All-in-all, discounting the lengthy periods of procrastination, it took maybe a week of 10-hour days for me to get everything off the Living Room ceiling and by the time I was finished I was hallucinating and could hear voices telling me to do bad things. Fortunately I didn’t have any energy left to act on them, but I didn't really have the energy to blog about it either.

As much of a relief as finishing that room was (the last square meter is the worst bit) I couldn’t lie down and rest because, as I've mentioned before, the job is all part of getting two rooms ready so we can move in to the house from the shed before we die of hypothermia.

Which meant I had one more ceiling to do - Bedroom 1.


Bedroom 1 was a lonely place to be for three solid days


Fortunately, the Artex on that ceiling must have been mixed differently because rather than come off in microscopic flakes, this wasn't stuck so solidly and much of it fell to the floor in chunks - actual chunks! - which made the job easier. Not easy, but easier at least.
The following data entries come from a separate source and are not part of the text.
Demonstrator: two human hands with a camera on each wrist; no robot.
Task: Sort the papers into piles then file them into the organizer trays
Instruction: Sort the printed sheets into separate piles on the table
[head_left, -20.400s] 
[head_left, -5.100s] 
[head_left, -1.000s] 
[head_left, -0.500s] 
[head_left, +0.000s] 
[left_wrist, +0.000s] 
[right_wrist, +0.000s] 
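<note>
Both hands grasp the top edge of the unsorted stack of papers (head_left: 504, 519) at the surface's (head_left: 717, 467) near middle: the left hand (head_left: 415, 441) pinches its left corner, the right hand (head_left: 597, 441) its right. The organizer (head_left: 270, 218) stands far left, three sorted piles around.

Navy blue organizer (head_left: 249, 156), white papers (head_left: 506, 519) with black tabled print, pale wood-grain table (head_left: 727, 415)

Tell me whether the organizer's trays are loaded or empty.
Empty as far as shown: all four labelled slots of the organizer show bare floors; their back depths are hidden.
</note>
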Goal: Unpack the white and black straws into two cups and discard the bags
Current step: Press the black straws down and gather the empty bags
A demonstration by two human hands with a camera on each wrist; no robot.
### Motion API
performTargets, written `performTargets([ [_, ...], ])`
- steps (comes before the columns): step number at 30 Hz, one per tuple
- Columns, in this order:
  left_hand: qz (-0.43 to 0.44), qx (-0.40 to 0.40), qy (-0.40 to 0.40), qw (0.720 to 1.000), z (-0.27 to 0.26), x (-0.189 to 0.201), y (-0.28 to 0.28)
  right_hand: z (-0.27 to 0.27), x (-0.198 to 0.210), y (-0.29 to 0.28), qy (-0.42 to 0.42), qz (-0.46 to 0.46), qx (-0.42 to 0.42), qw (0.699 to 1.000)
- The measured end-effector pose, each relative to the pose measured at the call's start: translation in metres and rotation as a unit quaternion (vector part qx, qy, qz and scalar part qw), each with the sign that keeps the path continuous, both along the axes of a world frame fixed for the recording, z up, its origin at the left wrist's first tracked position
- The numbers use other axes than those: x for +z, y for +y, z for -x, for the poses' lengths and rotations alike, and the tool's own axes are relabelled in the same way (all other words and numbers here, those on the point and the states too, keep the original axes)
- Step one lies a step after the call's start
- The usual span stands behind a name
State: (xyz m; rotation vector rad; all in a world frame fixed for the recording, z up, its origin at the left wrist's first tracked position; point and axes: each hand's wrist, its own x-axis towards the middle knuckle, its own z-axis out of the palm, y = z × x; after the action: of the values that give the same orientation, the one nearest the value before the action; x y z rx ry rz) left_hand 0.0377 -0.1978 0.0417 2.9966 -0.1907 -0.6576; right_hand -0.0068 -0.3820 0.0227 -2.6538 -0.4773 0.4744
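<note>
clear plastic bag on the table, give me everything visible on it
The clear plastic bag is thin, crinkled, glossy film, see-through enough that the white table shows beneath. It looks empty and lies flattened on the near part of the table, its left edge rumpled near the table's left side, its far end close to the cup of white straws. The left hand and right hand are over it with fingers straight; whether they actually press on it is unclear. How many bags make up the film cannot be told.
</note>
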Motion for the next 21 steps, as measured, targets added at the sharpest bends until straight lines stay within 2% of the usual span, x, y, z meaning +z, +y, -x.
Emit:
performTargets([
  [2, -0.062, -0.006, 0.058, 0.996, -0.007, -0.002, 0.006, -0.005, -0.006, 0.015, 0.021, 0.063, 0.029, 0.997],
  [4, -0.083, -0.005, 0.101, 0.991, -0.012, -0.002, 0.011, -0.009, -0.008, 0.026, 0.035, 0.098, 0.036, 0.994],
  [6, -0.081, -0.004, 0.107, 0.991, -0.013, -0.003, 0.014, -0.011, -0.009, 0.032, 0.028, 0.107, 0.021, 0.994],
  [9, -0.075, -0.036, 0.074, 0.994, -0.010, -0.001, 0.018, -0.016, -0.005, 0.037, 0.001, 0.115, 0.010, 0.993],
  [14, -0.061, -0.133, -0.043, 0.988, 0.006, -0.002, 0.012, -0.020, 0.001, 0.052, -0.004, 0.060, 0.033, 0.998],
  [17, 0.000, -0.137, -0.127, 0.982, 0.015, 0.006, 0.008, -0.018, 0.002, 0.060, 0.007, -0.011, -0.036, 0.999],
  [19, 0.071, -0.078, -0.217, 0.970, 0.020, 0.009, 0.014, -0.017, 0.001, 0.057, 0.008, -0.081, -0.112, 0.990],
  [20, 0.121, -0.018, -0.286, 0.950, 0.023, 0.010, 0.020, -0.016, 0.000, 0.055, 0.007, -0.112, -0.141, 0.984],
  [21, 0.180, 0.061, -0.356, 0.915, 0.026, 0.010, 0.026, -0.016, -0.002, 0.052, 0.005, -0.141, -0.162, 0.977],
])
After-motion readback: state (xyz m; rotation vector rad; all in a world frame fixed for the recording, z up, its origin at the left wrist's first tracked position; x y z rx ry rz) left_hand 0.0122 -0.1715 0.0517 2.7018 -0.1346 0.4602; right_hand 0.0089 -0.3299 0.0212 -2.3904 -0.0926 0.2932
This particular ceiling also featured fewer cracks, so after three more long days (I went on until after 10pm for the final push) I was left with an Artex-free ceiling which had far fewer missing bits. In fact about half of the holes that were there were caused by a subtle mix of furious rage and over-enthusiasm rather than a poor work surface.

The idea now is to widen all of the cracks on both ceilings a little bit and fill them with pre-mixed lime putty before lime-washing/painting the lot, effectively bringing them back from the dead. Widening the cracks will likely be another arduous task, mind, but at least it'll be the beginning of the end of that particular job.

And what a bastard pig of a job it was.